Bishops broker South Sudan peace deal: 'They have forgiven each other'

Participants celebrate the signing of an agreement to stop fighting in Wonduruba, South Sudan.Radio Tamazuj

South Sudanese church leaders have helped broker a reconciliation between community representatives and an armed group in the country's Central Equatoria State.

South Sudan became independent in 2011 and has suffered from internal conflict ever since. There are at least seven armed groups operating in nine of its 10 states.

A civil war broke out in December 2013 representing a political and tribal power struggle between President Salva Kiir and his ex-deputy Riek Machar, as the president accused Machar and 10 others of attempting a coup d'état. The conflict has drawn in fighters from Uganda. Around 100,000 people have died, 1 million are internally displaced and more than 400,000 have fled to neighbouring countries.

Sudan's army, the SPLA, has been accused of widespread torture and other atrocities, including horrific violence against women.
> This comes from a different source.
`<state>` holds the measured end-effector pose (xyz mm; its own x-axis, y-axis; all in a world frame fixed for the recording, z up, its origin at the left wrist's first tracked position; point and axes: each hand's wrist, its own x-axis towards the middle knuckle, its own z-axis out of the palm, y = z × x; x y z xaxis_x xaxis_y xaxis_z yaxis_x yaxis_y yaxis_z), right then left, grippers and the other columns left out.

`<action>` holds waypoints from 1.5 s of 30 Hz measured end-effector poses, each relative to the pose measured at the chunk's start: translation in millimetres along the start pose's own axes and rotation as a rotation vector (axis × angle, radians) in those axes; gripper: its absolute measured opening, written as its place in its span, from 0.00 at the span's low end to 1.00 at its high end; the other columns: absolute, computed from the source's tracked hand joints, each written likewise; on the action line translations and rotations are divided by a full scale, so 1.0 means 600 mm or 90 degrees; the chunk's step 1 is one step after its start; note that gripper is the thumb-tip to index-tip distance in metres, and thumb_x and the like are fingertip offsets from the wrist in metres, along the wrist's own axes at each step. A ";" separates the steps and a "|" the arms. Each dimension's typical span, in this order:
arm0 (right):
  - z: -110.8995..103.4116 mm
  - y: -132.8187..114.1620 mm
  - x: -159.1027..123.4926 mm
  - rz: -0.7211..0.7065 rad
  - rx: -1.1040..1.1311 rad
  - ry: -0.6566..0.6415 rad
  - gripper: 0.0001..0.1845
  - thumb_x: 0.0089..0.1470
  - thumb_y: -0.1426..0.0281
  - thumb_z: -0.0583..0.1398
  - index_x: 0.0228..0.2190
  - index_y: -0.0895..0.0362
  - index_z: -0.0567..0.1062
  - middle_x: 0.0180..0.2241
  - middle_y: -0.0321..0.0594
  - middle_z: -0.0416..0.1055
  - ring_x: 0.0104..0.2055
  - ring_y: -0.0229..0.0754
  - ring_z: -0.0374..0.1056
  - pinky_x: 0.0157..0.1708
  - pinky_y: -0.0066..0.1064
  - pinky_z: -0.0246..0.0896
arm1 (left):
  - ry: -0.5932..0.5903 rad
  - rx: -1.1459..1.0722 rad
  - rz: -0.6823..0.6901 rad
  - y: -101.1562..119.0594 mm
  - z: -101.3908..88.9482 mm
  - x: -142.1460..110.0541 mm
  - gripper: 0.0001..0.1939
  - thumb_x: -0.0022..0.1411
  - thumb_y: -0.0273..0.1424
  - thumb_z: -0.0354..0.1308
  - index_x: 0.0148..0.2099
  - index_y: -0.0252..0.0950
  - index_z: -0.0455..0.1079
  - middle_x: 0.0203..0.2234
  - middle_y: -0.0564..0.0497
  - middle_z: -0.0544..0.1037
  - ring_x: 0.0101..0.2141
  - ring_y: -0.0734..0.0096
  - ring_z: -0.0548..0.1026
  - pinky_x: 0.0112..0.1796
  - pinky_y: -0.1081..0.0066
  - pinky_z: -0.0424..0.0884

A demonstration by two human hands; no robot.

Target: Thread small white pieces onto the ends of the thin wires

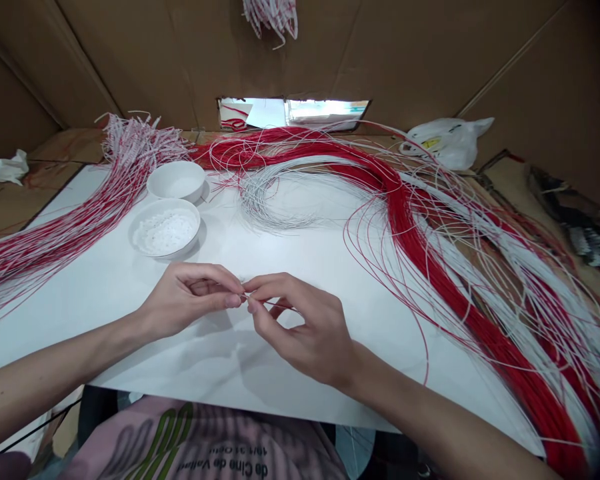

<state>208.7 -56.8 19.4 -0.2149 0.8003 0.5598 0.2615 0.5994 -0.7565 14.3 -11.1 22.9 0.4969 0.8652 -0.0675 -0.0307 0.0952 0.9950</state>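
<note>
My left hand (200,293) and my right hand (300,320) meet fingertip to fingertip above the front middle of the white table. A thin dark-red wire (285,307) runs through my right hand, pinched between thumb and fingers. My left thumb and forefinger are pressed together at the wire's end; whatever tiny piece they grip is hidden. Beyond my left hand stands a white bowl (134,235) of small white pieces (164,231). Just behind it is a second white bowl (177,180), whose inside looks plain white.
Red and white wires (410,220) arch across the back and down the right side. At left lies a wire bundle (95,193) with white-sleeved ends. Cardboard walls (145,60) enclose the table (220,360). A plastic bag (447,143) sits at back right, crumpled paper (6,168) at far left.
</note>
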 end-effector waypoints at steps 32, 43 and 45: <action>0.000 0.017 0.002 -0.073 -0.065 -0.020 0.07 0.59 0.79 0.57 0.36 0.58 0.74 0.37 0.42 0.75 0.38 0.36 0.73 0.29 0.24 0.72 | 0.049 0.138 0.152 -0.004 0.010 -0.003 0.08 0.54 0.21 0.66 0.34 0.40 0.78 0.29 0.55 0.81 0.32 0.77 0.77 0.34 0.81 0.74; 0.003 0.035 -0.001 -0.041 -0.145 -0.018 0.05 0.60 0.76 0.58 0.36 0.57 0.74 0.33 0.37 0.76 0.32 0.35 0.73 0.30 0.24 0.70 | 0.119 0.364 0.201 -0.023 0.011 -0.003 0.02 0.60 0.28 0.62 0.35 0.36 0.76 0.29 0.51 0.81 0.30 0.74 0.77 0.32 0.76 0.73; 0.000 0.038 0.002 0.008 -0.156 -0.016 0.06 0.57 0.78 0.58 0.34 0.57 0.73 0.32 0.37 0.75 0.30 0.35 0.71 0.30 0.25 0.69 | 0.143 0.382 0.215 -0.024 0.007 -0.001 0.03 0.60 0.29 0.63 0.35 0.35 0.76 0.29 0.51 0.81 0.30 0.73 0.77 0.33 0.75 0.73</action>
<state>214.5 -42.4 2.9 -0.2329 0.8092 0.5394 0.4842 0.5775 -0.6573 18.0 -14.7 8.9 0.3526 0.8860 0.3010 0.3629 -0.4260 0.8288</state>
A 2010 CIA report said that "over the next five years...a new mass killing or genocide is most likely to occur in southern Sudan".

According to Radio Tamazuj, the agreement in Wonduruba is between local people and a unit of the SPLA.
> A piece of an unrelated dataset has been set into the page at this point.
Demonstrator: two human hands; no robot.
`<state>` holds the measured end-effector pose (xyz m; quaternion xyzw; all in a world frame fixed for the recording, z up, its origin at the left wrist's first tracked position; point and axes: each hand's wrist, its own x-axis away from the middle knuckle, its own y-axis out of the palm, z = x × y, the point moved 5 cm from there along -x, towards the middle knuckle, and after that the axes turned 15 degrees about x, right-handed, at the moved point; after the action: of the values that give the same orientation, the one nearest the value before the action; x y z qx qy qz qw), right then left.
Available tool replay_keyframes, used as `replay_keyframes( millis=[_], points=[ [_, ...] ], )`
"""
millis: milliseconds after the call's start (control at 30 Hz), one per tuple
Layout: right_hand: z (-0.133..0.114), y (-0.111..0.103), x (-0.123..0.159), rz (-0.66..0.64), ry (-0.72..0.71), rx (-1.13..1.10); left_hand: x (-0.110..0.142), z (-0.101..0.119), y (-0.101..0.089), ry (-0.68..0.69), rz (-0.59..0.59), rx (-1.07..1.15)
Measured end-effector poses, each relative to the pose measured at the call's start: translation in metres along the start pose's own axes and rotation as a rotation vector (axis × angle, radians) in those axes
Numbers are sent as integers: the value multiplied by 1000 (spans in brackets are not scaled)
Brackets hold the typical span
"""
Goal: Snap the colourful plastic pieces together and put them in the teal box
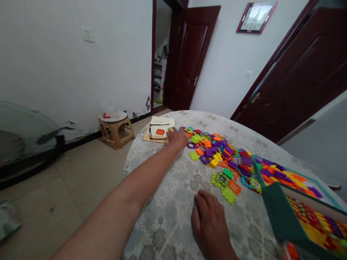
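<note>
My left hand [177,138] is stretched out at the far left end of a heap of colourful plastic interlocking pieces [217,150]. Its fingers are apart and bent downward, close to a small green piece [170,129]. Beside it lies a notebook [162,121] bearing black-framed glasses [150,131] and an orange square piece [160,132]. Nearer to me, my right hand [210,218] rests on the tablecloth with its fingers curled in and no piece showing in it. Several green and orange flat pieces [229,195] lie just beyond the right hand.
On the right, a green-edged box [282,213] and a tray-like lid [256,168] hold many more pieces. The round table [173,191] has a patterned grey cloth. A plastic stool [116,135] stands by the wall, and a fan [21,144] is at far left.
</note>
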<state>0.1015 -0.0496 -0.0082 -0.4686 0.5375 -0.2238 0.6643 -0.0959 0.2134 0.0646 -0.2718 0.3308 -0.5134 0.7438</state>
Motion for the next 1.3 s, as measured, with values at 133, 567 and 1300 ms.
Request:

It was witnessed by Lainya County Commissioner Augustino Kiri Gwolo, SPLA Maj Gen Johnson Juma Akot and the Bishops of Wonduruba and Mundri.

"People were very happy, they were jubilating, they were dancing – both army and civilians – we have witnessed dancing, we have seen smiles once again in the faces of the people and people are very happy with this initiative," said Bishop Paul Yogusuk.

Speaking at a community briefing yesterday in the capital, Juba, Yogusuk said that God had sent the church leaders to Wonduruba on a "ministry of reconciliation".

"What is important in the agreement is that the Wonduruba community and the SPLA have ended the conflict. They have forgiven [each other] ," he said.

The agreement comes after allegations that the SPLA unit in Wonduruba terrorised citizens and looted and burnt homes in the village and surrounding areas. The civilian population fled.

Yogosuk said that the SPLA should investigate soldiers who allegedly committed crimes.

Juma Stephen, Wonduruba community representative, said: "This peace initiative it is a breakthrough because the people of Wonduruba are suffering and displaced in several areas."

Bishop Yogosuk called for the immediate resumption of civil administration, saying that said the governor of the state would send "local administration and organized forces" to Wonduruba, after which displaced people would start to resettle.